• _Exercise instructions_
Show each line of the records below where the word "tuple" occurs.

---------- Record excerpts

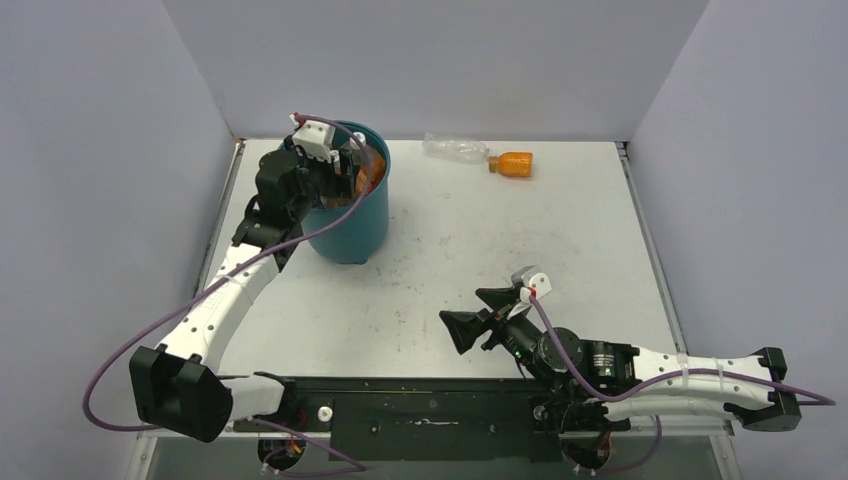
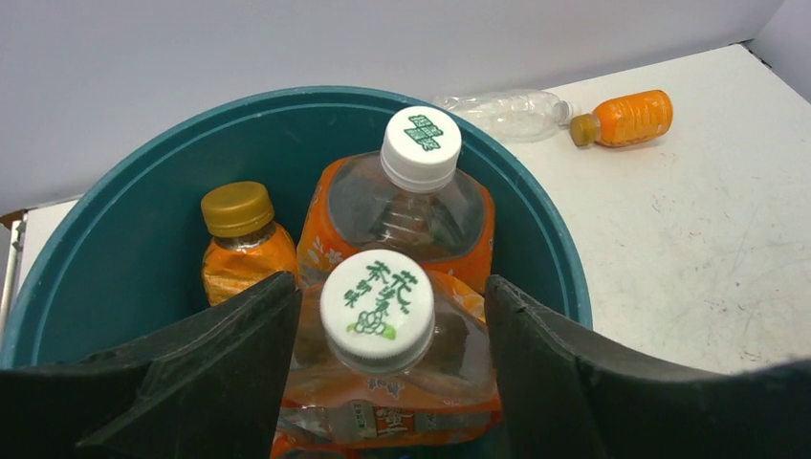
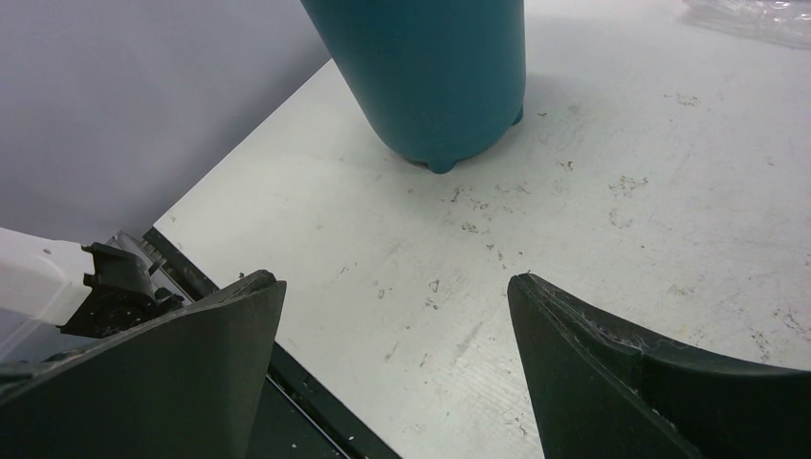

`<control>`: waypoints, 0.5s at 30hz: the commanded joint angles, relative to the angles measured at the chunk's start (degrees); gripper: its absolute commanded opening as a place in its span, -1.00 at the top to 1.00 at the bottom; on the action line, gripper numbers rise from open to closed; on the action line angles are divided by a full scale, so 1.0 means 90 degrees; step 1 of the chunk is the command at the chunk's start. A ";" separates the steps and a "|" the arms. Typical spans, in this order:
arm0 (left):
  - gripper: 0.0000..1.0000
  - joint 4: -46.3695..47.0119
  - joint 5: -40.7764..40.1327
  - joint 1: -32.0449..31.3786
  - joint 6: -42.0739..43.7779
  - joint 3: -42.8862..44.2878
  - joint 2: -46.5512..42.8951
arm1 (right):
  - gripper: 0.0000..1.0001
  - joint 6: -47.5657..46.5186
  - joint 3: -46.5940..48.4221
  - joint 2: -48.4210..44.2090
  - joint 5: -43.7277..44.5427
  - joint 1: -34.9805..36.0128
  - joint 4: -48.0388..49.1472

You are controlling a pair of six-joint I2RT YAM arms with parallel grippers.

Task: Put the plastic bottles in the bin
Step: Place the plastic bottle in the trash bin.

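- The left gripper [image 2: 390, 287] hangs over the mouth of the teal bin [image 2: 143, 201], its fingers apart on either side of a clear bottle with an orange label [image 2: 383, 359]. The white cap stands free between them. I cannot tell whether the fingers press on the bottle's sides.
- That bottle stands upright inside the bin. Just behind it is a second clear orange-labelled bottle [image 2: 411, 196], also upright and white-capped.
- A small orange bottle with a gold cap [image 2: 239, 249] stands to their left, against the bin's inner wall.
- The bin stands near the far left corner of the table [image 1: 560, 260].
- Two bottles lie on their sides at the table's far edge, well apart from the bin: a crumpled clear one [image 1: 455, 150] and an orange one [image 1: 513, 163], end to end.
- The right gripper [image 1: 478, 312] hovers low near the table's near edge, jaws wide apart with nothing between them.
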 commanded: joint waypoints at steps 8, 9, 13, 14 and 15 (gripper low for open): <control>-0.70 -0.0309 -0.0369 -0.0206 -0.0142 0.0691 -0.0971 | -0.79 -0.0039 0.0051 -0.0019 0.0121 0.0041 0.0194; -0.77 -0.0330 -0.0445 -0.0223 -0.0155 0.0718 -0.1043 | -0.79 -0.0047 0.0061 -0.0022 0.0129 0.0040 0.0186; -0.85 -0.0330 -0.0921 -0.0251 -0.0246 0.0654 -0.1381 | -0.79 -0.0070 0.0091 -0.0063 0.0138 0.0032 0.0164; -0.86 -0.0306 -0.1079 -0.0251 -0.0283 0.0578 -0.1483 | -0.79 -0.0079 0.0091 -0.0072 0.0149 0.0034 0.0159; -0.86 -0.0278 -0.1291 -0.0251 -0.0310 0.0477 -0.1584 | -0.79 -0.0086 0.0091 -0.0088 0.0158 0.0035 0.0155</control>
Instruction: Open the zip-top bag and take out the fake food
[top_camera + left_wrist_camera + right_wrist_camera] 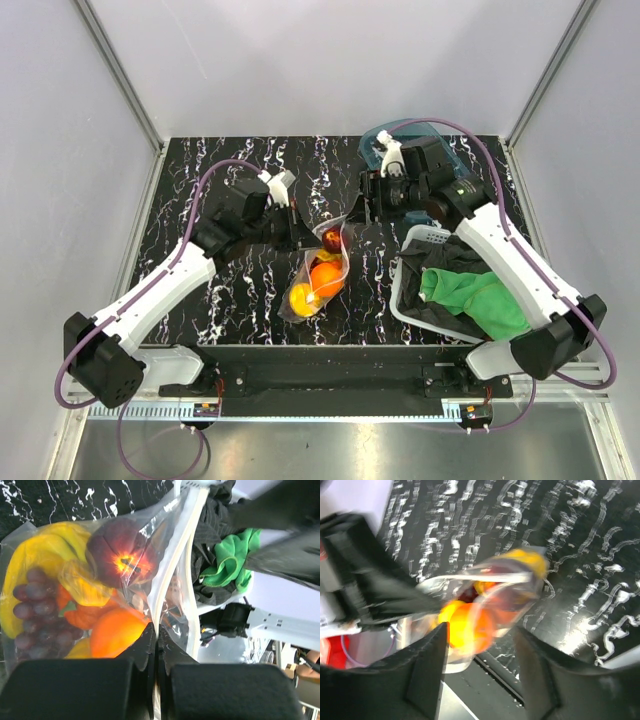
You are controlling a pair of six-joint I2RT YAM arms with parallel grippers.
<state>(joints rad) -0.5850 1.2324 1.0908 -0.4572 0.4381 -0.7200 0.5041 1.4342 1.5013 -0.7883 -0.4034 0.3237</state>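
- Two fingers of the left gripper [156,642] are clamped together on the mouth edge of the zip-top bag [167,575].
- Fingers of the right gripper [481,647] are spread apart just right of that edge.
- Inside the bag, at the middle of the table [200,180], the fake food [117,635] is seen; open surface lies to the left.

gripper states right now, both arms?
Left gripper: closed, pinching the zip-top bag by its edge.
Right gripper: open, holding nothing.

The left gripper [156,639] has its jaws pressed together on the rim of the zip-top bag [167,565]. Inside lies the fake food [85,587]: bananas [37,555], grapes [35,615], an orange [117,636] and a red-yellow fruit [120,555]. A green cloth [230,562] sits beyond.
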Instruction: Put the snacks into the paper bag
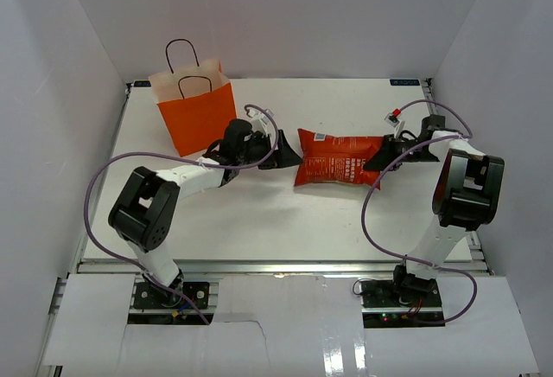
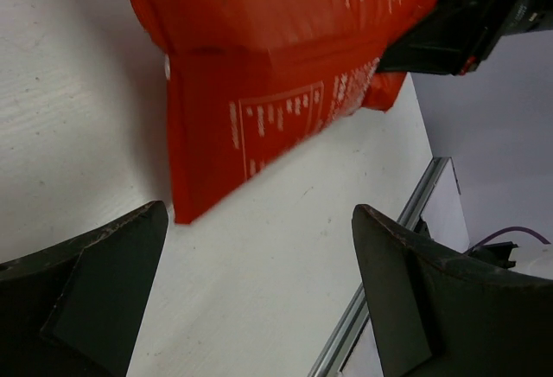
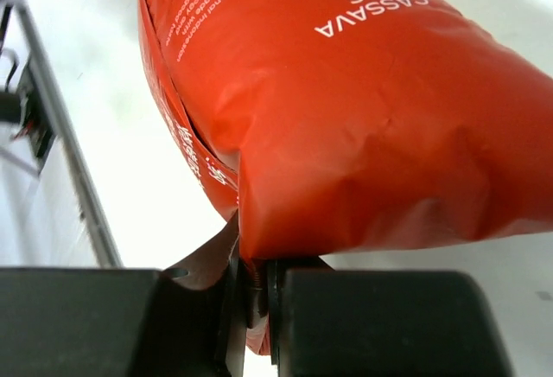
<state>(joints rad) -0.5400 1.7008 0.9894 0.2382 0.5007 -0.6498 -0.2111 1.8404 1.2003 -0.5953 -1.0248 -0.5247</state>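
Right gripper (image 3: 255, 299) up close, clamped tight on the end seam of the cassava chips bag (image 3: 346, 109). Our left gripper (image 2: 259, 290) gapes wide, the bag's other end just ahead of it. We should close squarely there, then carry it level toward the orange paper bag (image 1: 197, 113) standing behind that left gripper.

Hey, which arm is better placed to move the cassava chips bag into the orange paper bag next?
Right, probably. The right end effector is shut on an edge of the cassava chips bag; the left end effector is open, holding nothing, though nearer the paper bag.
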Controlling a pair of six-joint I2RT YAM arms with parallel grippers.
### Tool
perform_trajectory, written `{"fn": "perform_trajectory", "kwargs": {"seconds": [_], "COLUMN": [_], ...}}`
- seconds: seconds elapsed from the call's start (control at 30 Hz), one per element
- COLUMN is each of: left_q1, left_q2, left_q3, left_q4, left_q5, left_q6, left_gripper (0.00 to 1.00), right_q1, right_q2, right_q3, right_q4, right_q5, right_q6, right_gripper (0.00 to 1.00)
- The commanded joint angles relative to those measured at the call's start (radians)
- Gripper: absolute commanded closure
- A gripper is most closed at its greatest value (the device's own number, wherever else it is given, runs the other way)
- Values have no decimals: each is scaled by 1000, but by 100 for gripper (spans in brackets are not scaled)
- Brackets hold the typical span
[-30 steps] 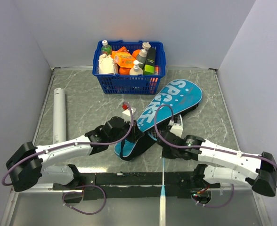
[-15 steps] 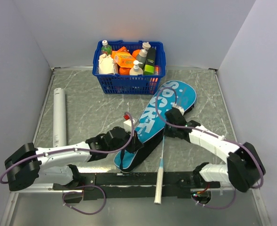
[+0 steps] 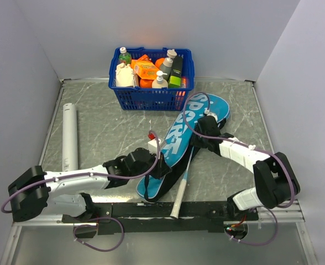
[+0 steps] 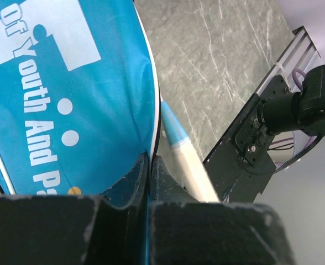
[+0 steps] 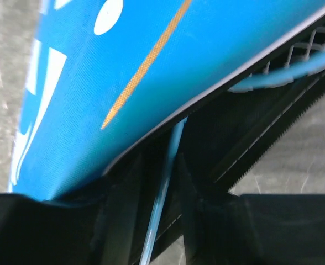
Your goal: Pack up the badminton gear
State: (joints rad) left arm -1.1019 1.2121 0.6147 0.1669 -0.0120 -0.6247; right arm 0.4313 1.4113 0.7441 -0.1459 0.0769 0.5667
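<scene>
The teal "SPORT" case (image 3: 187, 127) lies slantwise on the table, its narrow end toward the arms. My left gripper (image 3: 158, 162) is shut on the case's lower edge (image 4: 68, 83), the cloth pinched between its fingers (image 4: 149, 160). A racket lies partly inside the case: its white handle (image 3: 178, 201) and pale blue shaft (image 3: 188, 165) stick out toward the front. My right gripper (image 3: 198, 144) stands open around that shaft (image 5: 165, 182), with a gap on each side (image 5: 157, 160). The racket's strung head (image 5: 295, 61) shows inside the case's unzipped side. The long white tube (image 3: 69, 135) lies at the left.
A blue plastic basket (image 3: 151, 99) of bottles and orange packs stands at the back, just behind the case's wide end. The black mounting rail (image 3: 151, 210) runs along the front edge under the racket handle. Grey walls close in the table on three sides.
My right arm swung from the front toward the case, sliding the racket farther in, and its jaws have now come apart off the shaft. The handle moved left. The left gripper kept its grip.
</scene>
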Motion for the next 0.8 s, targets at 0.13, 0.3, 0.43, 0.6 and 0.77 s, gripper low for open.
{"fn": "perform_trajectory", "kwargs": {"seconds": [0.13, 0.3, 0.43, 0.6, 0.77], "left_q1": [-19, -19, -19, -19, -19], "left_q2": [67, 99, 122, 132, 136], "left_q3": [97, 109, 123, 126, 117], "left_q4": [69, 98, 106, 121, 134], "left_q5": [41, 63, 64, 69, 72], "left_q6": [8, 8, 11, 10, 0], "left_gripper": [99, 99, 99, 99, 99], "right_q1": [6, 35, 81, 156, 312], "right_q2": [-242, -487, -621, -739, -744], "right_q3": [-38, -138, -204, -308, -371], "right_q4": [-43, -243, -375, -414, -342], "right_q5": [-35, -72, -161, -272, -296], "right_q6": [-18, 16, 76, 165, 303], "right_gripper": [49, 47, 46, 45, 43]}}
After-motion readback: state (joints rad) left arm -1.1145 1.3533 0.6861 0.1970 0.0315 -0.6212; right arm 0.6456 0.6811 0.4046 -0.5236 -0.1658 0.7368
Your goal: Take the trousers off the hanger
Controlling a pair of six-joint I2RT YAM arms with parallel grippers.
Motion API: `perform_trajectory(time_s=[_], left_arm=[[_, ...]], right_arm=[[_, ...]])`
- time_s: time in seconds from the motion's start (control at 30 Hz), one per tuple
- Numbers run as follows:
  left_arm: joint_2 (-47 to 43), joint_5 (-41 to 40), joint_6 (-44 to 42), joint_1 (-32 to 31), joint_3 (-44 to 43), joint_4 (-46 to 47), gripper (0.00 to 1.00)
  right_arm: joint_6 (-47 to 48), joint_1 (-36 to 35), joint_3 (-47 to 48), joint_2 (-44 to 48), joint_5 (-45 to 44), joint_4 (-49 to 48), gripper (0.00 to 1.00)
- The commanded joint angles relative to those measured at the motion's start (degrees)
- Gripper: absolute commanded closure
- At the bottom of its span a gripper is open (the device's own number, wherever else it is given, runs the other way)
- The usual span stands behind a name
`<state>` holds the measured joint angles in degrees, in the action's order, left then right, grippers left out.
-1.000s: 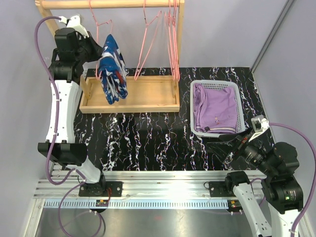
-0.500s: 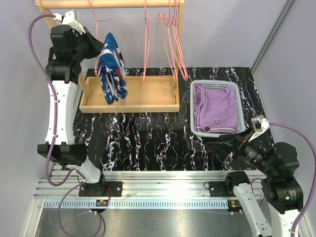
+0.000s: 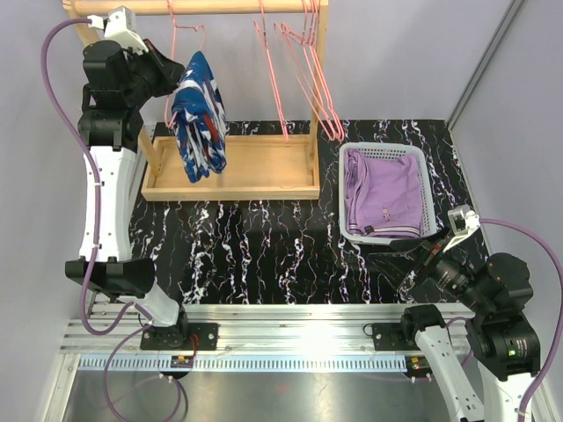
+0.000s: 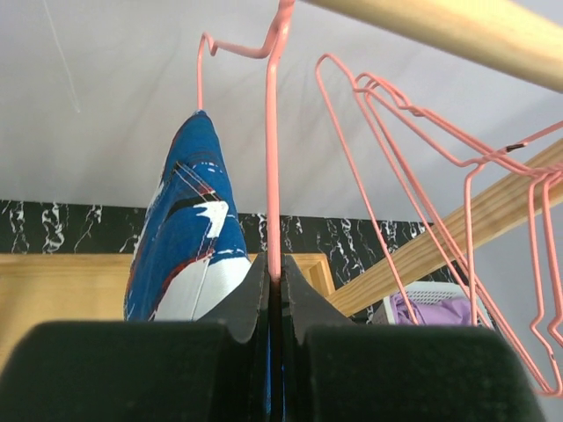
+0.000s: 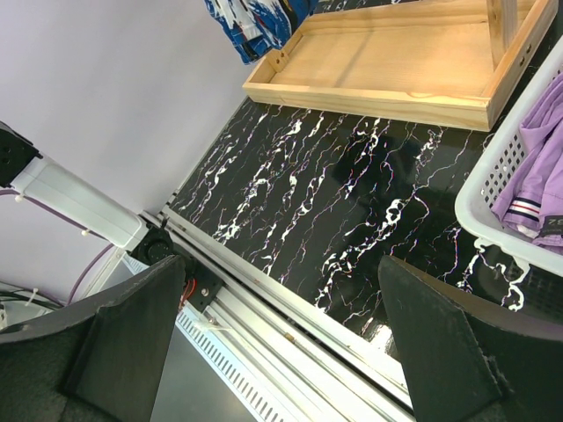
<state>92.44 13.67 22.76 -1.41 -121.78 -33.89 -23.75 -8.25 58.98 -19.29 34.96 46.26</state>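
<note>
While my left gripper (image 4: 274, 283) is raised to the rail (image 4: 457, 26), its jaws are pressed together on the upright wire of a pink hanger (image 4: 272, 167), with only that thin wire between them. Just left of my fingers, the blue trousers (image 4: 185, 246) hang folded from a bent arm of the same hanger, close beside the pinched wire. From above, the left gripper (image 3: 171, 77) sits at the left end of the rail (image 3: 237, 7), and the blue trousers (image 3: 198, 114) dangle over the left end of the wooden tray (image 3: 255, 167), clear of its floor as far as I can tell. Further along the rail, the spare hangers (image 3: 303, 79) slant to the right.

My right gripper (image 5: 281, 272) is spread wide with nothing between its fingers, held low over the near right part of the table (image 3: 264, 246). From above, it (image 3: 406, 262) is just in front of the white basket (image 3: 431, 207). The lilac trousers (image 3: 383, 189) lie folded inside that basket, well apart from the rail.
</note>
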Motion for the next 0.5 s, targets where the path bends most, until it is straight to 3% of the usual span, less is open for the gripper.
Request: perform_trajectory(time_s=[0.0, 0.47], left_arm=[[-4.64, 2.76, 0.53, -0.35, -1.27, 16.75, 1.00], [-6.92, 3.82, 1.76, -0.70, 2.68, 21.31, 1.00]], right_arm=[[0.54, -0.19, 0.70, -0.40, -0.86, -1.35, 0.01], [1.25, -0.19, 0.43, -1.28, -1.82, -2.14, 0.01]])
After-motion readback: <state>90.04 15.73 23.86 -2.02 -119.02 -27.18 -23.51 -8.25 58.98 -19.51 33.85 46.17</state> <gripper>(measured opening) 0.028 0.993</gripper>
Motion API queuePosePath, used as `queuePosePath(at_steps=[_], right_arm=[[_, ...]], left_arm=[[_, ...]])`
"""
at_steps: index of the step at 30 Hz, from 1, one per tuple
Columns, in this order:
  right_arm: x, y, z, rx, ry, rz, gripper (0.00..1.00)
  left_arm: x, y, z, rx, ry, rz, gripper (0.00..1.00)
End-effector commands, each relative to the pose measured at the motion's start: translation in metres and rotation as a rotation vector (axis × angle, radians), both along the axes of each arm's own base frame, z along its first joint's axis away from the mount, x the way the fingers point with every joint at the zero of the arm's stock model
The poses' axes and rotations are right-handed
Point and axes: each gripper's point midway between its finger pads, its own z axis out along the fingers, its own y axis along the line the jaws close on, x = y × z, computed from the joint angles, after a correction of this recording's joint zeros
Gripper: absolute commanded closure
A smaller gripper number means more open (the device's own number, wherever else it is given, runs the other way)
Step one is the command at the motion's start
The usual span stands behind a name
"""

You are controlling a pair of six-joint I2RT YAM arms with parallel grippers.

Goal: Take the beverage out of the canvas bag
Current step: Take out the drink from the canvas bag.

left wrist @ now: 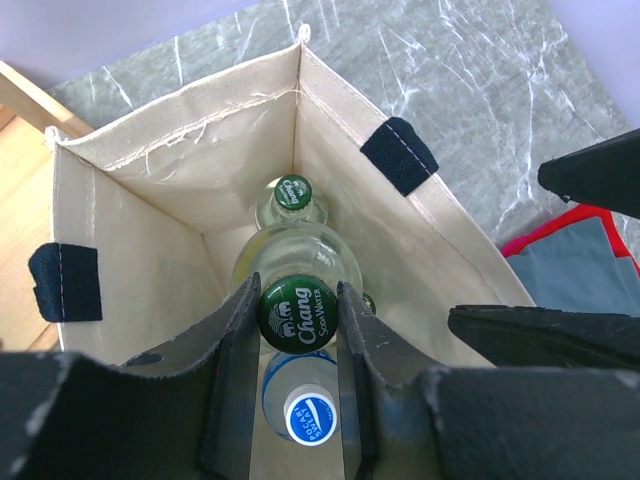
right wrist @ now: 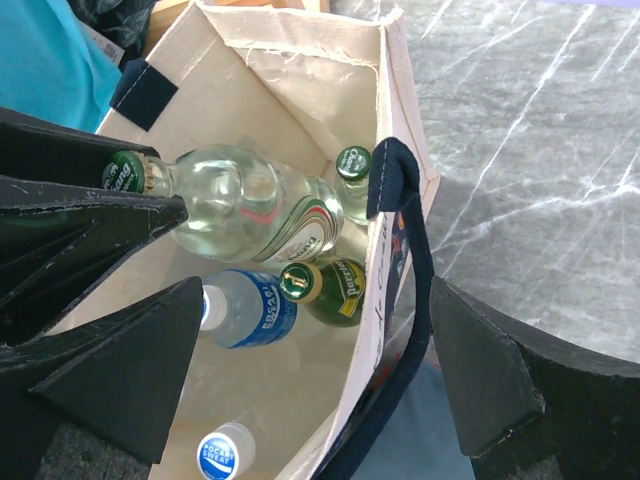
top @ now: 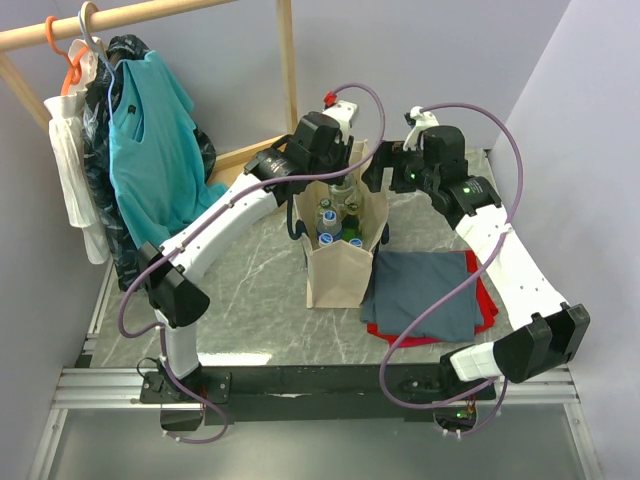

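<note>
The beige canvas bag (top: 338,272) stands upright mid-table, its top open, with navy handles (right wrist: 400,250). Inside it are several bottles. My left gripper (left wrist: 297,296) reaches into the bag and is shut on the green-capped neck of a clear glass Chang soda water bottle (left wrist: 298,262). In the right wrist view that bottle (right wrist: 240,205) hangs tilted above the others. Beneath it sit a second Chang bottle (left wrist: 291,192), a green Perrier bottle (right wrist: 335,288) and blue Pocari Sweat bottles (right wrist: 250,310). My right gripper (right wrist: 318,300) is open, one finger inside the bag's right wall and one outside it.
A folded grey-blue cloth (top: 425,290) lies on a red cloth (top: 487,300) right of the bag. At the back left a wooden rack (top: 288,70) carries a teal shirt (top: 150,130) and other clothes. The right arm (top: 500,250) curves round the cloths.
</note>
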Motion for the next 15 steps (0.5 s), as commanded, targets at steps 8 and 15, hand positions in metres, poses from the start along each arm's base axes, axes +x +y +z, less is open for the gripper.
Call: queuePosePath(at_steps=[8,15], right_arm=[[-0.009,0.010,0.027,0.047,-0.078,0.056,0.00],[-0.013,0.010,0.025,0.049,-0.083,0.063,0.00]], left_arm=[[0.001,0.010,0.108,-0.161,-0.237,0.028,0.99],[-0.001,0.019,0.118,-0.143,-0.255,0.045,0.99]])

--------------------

• _Response box_
- time_s: time in seconds from the motion's start (control at 30 Hz), one per tuple
at_steps: index of the step at 30 Hz, from 1, one per tuple

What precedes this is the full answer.